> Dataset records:
════════
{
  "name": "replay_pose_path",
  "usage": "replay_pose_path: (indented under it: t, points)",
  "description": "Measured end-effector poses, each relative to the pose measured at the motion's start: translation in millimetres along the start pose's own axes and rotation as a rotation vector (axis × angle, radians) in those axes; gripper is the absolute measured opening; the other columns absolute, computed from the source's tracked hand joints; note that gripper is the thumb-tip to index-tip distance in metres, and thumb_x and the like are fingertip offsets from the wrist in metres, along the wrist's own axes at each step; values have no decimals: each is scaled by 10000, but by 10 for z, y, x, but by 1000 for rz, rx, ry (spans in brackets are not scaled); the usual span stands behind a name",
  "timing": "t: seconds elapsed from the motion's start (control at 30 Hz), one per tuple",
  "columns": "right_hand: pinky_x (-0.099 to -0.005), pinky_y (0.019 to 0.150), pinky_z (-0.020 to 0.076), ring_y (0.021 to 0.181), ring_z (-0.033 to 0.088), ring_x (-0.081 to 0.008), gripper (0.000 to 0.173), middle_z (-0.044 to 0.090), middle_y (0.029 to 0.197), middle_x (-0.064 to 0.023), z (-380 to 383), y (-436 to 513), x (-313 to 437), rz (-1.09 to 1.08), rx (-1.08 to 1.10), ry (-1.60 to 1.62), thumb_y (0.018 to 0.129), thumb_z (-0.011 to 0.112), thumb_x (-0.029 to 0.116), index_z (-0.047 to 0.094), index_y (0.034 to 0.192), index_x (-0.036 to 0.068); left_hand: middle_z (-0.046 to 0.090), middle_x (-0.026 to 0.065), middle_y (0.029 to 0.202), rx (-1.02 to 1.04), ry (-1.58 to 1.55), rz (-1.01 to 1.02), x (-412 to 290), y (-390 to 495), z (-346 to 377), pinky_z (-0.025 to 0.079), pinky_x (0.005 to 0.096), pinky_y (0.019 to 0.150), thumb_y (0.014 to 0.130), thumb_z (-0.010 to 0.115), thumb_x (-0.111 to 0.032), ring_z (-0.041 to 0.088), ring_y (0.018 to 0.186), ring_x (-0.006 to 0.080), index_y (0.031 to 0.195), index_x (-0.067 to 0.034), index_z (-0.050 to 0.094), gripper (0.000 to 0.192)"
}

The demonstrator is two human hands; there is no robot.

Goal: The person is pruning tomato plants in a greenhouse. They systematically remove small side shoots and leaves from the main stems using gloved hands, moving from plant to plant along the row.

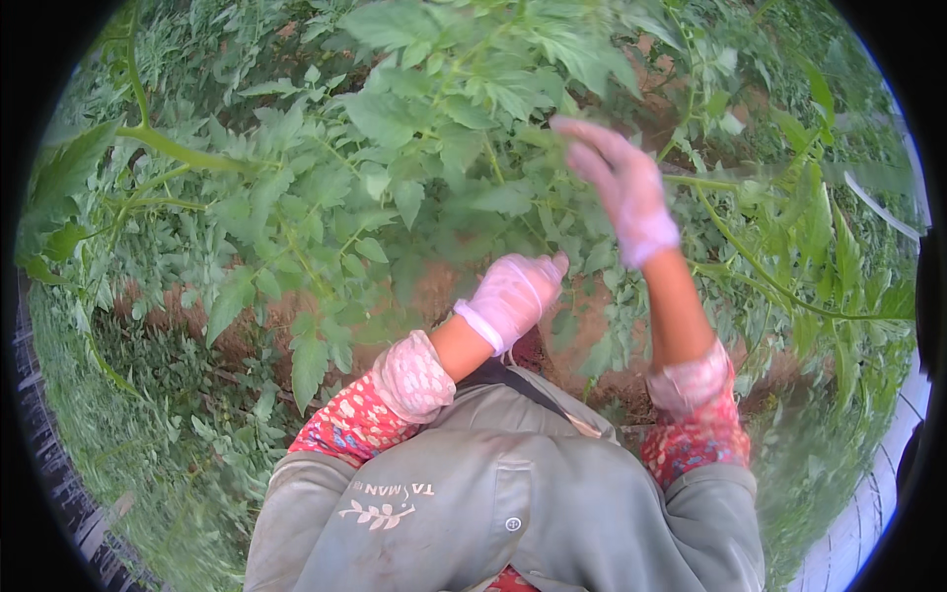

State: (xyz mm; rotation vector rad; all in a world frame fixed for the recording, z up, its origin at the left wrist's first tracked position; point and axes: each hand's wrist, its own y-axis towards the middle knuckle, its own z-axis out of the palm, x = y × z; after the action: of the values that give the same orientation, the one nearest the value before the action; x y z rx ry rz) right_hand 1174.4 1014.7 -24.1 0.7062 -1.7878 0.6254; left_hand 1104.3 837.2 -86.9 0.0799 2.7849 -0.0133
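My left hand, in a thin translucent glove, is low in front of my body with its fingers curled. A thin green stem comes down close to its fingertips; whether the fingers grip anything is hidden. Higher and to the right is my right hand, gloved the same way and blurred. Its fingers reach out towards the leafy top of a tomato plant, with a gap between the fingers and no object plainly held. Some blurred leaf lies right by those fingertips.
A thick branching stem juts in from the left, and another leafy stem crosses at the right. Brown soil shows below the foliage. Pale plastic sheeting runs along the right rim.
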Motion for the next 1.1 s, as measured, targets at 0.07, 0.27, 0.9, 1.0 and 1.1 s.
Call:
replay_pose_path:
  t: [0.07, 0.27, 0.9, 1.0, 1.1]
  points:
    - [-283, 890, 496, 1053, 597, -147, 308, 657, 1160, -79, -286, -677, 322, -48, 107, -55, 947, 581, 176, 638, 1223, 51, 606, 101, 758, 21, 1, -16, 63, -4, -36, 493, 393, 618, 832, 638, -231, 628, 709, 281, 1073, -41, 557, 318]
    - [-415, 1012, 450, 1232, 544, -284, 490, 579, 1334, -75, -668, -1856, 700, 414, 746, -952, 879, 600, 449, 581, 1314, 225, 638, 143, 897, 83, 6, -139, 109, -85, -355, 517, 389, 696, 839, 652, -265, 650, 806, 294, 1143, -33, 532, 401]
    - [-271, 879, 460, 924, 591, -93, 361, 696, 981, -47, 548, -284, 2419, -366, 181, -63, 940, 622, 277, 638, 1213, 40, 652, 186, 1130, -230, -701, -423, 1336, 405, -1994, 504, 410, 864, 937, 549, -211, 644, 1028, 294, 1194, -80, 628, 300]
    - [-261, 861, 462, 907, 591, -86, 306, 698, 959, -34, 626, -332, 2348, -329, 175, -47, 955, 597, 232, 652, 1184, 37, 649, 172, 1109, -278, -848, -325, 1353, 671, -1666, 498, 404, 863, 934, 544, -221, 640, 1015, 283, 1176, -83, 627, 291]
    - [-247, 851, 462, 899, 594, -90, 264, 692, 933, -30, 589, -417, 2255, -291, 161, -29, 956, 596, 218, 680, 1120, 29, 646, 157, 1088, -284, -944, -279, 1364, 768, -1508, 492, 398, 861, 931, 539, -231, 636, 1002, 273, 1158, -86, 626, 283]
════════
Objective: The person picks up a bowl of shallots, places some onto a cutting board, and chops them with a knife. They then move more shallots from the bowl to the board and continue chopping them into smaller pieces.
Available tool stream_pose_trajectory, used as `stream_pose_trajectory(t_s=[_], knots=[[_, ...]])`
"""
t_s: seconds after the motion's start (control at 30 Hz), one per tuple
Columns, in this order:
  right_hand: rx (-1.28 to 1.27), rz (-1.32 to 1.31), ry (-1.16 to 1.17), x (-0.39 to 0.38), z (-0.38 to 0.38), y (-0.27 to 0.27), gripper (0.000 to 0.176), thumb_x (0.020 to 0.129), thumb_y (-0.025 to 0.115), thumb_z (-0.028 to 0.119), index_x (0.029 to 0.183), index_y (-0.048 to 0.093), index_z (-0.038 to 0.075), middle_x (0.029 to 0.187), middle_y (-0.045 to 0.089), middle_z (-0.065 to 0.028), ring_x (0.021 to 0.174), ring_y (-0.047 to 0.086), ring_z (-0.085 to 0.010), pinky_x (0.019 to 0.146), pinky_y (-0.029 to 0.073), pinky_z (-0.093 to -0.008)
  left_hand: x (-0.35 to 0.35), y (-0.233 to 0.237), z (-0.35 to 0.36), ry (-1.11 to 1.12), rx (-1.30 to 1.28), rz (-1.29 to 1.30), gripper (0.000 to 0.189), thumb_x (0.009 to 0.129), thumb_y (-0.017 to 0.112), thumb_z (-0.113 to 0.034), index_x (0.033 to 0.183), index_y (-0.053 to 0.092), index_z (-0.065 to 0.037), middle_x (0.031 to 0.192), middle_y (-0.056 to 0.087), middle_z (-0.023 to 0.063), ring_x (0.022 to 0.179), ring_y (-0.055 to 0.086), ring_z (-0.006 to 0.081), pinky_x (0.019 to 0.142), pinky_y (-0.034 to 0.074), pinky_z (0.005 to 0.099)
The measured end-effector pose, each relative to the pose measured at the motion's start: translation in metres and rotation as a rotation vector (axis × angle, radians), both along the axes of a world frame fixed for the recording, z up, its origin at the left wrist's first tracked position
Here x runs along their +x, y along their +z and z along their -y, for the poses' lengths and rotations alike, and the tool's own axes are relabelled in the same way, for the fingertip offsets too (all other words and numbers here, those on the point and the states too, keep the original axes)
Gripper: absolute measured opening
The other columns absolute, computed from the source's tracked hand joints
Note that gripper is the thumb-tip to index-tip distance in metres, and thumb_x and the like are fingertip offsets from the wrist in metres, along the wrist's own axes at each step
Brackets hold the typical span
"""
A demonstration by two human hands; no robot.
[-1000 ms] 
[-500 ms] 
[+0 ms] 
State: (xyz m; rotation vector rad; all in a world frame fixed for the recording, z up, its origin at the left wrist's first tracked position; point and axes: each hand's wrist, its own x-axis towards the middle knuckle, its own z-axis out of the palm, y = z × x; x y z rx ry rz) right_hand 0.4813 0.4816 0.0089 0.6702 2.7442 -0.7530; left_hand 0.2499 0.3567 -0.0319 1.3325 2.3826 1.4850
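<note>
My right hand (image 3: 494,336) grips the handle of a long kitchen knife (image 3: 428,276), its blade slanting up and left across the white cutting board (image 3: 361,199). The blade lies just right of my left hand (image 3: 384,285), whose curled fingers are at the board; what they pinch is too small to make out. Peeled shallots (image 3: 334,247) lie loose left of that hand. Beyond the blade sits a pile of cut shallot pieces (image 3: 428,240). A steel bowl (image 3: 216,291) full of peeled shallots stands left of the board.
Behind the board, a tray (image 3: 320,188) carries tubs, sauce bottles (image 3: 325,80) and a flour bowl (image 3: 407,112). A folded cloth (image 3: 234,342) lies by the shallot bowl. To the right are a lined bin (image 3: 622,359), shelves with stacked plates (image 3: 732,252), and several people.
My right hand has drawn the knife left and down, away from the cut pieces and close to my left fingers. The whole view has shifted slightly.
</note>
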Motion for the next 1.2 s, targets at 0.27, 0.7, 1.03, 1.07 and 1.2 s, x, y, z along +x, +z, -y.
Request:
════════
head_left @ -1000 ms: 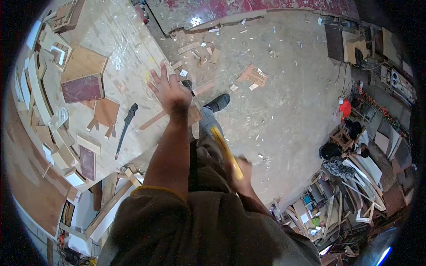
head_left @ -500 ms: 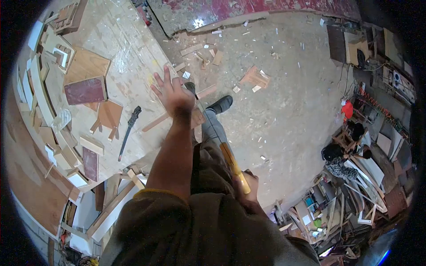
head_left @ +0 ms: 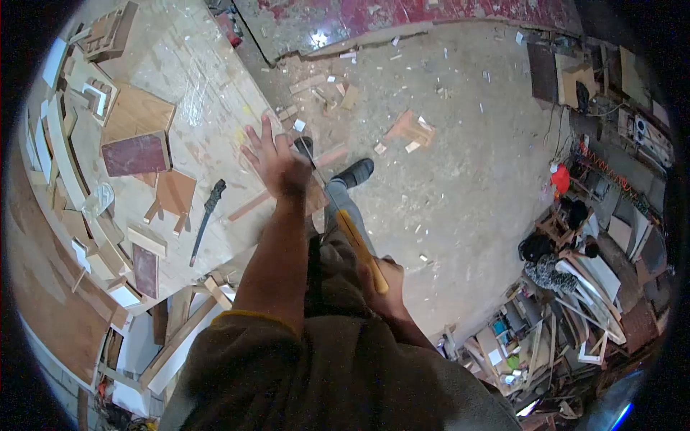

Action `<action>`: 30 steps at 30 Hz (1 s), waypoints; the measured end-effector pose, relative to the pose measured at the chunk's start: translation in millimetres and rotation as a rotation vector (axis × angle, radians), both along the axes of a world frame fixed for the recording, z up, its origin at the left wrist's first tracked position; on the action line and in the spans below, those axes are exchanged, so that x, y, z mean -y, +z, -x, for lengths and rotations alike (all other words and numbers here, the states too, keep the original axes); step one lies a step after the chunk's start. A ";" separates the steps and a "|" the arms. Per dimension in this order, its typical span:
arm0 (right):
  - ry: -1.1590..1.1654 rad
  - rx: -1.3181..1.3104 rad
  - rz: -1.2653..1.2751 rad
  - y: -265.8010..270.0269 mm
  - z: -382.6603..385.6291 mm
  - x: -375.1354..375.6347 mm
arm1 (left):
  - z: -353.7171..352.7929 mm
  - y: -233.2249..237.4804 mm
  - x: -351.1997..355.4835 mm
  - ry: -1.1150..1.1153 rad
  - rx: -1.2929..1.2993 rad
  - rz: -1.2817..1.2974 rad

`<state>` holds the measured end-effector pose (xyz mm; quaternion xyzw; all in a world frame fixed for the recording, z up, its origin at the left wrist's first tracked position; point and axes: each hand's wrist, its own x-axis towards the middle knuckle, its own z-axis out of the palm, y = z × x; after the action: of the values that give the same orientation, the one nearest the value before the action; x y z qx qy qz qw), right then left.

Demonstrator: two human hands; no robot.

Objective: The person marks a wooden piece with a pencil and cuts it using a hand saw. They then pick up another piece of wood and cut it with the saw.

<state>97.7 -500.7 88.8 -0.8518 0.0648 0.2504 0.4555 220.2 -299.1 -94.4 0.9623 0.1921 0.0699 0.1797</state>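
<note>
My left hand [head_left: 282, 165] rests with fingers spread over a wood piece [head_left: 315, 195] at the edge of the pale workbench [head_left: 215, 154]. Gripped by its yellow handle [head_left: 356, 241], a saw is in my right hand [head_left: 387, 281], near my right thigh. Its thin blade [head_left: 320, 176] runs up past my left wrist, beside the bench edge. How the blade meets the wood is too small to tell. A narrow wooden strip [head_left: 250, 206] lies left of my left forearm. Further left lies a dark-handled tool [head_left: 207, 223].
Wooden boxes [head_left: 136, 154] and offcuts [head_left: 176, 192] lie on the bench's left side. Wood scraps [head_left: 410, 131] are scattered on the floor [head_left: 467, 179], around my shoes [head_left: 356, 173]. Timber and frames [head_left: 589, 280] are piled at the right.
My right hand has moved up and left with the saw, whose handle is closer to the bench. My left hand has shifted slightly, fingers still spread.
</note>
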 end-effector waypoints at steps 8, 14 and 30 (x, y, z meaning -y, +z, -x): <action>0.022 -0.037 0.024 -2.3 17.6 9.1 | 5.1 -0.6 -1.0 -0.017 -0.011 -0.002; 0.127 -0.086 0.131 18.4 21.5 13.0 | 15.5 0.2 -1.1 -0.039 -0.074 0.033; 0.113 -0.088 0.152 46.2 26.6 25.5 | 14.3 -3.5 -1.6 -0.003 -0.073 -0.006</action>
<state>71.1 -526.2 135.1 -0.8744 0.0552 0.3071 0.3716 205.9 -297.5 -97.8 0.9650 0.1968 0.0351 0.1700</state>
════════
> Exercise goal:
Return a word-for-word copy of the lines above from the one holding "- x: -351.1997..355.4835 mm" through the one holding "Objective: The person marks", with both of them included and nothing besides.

> Task output:
  - x: -351.1997..355.4835 mm
  - ry: -1.1150..1.1153 rad
  - rx: -1.2929..1.2993 rad
  - rz: -1.2817..1.2974 rad

`<state>` holds the measured end-effector pose (xyz mm; quaternion xyzw; all in a world frame fixed for the recording, z up, its origin at the left wrist's first tracked position; point and axes: each hand's wrist, its own x-axis towards the middle knuckle, its own z-axis out of the palm, y = z × x; after the action: of the values that give the same orientation, the one nearest the value before the action; x y z qx qy qz qw), right then left.

Demonstrator: two human hands; no robot.

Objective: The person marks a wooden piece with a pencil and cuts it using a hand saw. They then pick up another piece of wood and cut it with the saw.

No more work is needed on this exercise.